RE: Comments from JSRPD

 Dear Thierry Michel,

At the Japanese Society for Rehabilitation of Persons with Disabilities
(JSRPD),
a member of both W3C and the Daisy Consortium,  we are producing content
using the Daisy 2.02
recommendation, which incorporates SMIL to synchronize text and audio for
Digital Talking Books. At present, timed text is an important technology for
us
as we look to incorporate multimedia and animation in Daisy-style
publications
for mainstream applications such as public emergency information systems.

This author was a member of the SMIL 1.0 Working Group, and was involved in
the
selection of SMIL 1.0 for text audio synchronization in the Daisy standard.
The
support within SMIL 1.0 for synchronization of multiple media types was
important to us, but the lack of a common way to implement text
synchronization/timed text, led Daisy to create its own methods within the
framework of SMIL.

In our Daisy applications, which we consider a timed text implementation,
synchronization
events reference a segment in an audio file (e.g., MP3) and the
corresponding text,
contained within a structural element in a source document (which may be a
book,
script/transcript, lyrics, plays, etc.).

Daisy playback systems which display both text and audio, generally utilize
DOM to
retrieve the text referenced by the SMIL text element (fileref#ID). The
playback
system has the choice of highlighting the text element in context (in a
browser-
style display), or utilizing either the plain or rich text contained in the
element in a variety of ways, including presentation in a separate window
(large
typeface/high contrast display), presentation on a refreshable Braille
device,
or rendering via alternate media such as synthetic speech.
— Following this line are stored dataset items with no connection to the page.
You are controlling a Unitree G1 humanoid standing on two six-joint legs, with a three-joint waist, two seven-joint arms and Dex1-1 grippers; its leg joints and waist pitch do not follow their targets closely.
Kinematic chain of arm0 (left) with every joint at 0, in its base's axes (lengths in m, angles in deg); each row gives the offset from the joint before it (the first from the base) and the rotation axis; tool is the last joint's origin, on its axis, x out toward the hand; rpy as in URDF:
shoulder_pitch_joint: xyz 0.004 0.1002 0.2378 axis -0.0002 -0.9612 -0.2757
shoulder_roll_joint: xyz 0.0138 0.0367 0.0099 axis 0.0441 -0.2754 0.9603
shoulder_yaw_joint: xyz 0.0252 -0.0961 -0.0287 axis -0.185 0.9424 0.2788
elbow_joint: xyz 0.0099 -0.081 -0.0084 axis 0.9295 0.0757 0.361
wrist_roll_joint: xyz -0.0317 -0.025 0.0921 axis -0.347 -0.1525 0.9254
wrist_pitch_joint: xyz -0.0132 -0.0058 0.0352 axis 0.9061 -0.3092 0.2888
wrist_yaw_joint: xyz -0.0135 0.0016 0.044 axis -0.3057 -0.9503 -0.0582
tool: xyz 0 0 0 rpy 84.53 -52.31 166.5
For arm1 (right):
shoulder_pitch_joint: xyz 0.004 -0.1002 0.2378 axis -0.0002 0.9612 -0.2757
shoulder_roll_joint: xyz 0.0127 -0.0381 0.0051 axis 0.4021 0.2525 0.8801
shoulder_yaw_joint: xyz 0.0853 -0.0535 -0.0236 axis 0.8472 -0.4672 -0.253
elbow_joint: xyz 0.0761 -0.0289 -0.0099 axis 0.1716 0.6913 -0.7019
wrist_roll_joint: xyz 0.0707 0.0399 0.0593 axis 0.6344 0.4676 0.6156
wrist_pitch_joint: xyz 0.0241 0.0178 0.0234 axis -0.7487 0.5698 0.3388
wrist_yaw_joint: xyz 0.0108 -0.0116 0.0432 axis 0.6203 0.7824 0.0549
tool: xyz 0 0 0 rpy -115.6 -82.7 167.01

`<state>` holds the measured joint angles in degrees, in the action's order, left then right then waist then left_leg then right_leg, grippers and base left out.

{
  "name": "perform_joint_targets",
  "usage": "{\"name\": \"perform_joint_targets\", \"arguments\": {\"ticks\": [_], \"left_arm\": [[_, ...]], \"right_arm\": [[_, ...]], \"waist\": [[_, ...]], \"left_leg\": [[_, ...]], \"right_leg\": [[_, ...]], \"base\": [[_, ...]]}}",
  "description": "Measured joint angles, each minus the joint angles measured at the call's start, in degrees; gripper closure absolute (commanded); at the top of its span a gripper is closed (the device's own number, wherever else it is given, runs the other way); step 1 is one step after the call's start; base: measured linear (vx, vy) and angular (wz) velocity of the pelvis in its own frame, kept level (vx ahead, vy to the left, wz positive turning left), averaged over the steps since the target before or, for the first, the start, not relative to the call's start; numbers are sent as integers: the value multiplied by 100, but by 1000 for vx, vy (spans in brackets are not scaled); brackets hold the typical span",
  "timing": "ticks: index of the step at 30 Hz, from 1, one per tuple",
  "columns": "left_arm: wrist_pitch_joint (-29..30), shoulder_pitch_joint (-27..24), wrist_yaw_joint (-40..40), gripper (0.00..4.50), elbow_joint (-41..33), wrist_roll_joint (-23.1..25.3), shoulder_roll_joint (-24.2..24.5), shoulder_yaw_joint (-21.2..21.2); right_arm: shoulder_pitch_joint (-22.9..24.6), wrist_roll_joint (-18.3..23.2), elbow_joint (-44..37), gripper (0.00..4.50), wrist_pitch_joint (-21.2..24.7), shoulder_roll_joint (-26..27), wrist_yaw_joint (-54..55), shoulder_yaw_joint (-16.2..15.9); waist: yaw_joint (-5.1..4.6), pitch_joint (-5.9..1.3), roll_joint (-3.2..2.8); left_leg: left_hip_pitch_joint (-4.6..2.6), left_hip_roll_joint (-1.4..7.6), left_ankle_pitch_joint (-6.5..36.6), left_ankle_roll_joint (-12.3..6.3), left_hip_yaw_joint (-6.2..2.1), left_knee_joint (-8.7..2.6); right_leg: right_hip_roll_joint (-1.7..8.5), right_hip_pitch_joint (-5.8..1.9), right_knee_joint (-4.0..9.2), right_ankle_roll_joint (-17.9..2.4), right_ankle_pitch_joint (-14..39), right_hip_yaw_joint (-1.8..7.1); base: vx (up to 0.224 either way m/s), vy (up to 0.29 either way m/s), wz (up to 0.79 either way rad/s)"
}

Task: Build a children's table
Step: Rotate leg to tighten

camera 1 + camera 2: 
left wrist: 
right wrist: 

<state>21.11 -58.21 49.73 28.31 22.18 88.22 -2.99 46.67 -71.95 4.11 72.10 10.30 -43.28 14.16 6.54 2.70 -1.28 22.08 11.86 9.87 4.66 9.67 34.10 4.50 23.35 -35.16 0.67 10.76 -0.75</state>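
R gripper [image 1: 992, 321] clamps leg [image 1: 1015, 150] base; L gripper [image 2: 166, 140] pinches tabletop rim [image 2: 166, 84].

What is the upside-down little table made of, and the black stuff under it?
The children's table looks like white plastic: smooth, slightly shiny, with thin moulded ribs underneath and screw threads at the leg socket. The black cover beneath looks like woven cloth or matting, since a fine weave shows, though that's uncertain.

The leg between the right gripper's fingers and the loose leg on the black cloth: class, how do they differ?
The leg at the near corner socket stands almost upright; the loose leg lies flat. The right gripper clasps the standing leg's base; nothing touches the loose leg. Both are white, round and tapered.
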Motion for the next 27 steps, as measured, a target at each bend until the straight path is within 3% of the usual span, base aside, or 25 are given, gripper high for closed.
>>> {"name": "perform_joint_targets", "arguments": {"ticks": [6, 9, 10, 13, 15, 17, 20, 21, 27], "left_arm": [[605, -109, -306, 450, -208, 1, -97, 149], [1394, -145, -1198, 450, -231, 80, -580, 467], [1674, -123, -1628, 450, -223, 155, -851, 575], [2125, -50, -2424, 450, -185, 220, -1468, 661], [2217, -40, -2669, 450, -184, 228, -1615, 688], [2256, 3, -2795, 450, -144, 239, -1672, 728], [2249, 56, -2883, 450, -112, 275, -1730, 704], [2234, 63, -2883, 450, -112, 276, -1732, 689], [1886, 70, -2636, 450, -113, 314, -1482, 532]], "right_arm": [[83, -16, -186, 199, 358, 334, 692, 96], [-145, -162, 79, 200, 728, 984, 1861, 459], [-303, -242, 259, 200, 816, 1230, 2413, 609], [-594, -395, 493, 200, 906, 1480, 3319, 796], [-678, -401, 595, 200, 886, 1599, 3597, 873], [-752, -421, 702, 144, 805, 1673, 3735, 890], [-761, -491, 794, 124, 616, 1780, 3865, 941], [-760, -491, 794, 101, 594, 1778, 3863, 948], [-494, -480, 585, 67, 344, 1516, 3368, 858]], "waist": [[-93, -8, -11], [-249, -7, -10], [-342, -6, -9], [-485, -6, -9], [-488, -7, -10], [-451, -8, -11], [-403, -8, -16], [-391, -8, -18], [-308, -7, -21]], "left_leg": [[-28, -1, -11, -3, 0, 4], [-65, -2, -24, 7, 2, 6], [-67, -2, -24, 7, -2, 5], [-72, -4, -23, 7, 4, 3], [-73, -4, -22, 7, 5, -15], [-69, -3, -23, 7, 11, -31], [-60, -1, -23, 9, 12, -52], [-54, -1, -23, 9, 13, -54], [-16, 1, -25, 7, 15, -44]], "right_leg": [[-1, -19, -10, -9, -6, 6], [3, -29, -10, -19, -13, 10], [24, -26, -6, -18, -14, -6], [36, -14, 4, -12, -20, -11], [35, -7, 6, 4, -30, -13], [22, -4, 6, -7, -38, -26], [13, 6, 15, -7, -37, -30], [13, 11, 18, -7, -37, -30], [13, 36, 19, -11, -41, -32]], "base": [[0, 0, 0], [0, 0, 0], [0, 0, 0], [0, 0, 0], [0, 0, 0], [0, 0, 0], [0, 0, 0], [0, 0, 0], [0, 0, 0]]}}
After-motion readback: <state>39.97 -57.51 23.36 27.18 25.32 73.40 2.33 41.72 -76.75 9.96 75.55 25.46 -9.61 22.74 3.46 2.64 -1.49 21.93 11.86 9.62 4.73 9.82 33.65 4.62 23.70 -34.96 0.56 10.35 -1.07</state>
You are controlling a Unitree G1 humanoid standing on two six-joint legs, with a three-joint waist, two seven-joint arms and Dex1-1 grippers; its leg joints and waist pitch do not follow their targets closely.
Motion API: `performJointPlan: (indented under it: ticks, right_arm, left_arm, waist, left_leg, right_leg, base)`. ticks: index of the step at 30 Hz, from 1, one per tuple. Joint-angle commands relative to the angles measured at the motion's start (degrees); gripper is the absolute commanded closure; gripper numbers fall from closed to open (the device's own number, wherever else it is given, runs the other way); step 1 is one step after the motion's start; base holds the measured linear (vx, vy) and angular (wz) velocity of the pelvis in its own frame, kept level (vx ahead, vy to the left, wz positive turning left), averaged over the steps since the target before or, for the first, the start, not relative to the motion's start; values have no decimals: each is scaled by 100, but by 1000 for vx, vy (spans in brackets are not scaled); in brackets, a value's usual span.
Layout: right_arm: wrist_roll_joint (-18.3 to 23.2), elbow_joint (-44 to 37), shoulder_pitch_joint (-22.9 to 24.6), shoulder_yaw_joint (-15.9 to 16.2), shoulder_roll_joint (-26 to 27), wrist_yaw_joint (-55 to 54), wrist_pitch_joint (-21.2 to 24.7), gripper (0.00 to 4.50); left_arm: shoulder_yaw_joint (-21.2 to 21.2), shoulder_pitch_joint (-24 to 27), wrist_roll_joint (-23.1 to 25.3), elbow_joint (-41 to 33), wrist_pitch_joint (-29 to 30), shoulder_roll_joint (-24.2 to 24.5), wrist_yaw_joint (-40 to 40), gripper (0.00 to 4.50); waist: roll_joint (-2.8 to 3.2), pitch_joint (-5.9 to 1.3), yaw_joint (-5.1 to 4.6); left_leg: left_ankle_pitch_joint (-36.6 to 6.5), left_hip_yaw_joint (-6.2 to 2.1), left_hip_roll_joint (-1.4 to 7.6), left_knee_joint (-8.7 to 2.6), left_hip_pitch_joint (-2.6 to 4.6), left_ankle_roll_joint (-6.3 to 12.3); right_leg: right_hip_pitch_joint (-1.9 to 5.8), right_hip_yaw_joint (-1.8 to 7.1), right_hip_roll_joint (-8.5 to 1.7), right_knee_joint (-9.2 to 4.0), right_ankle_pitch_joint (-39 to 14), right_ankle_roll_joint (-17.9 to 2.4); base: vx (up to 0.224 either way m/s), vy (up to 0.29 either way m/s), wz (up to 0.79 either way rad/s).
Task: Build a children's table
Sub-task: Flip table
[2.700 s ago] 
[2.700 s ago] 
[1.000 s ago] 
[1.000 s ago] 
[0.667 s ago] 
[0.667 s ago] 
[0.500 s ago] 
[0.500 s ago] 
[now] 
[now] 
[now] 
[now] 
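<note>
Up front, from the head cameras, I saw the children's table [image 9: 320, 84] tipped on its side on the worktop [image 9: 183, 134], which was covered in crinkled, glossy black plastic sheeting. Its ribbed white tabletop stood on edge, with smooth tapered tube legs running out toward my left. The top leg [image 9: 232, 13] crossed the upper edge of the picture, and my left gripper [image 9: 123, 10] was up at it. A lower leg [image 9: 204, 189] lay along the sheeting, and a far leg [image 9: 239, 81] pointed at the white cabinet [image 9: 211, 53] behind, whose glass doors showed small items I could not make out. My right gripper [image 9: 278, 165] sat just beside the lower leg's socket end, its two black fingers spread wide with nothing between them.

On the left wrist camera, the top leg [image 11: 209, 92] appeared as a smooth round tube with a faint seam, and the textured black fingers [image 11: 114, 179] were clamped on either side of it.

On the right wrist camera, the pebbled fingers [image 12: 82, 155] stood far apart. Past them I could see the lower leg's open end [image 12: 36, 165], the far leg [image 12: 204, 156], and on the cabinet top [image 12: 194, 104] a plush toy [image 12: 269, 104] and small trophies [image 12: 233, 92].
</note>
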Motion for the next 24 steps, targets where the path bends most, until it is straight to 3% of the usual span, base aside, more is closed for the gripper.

The JSRPD sponsored, Daisy-based AMIS (Adaptive Multimedia Information
System)
is planning to add video presentation capabilities in the near future and we
are
interested in seeing a standardized timed-text solution from W3C. The goal
with
AMIS is to be able to present rich, multi-modality access to accessible
multimedia content. This will include synchronized full motion video with
captioning extracted from a full text transcript. Caption text can be viewed
either in context of the full transcript (effectively a Daisy book with
video),
in an overlayed caption window, in a separate window or physical display
using
large typefaces, or via a refreshable Braille display. Playback in all modes
is
fully synchronized, and playback controls can be used to pause presentation
and
review text, especially important in the Braille modality. We also expect to
add
timescale modification to slow down presentations, particularly important
for
persons with learning disabilities, or those unfamiliar with the
presentation
language.

Though we believe our present Daisy-based model can serve as an effective
base
for our multimedia development, our ideal goal is to see our SMIL-based
content
supported on multiple players and platforms. The way to achieve this is to
continue to base our work on W3C open standards. Where this goal falls short
is
timed text.

We strongly support development of a W3C timed text recommendation.  At
present,
we see an incompatible mix of implementations for text captioning, some
using
SMIL, some not, in the commercial players. Ideally, we'd like to be able to
author multimedia with synchronized text in one format, and not have to
concern
ourselves with vendor specific implementations. A single, open standard
supported by multiple vendors would be the best choice.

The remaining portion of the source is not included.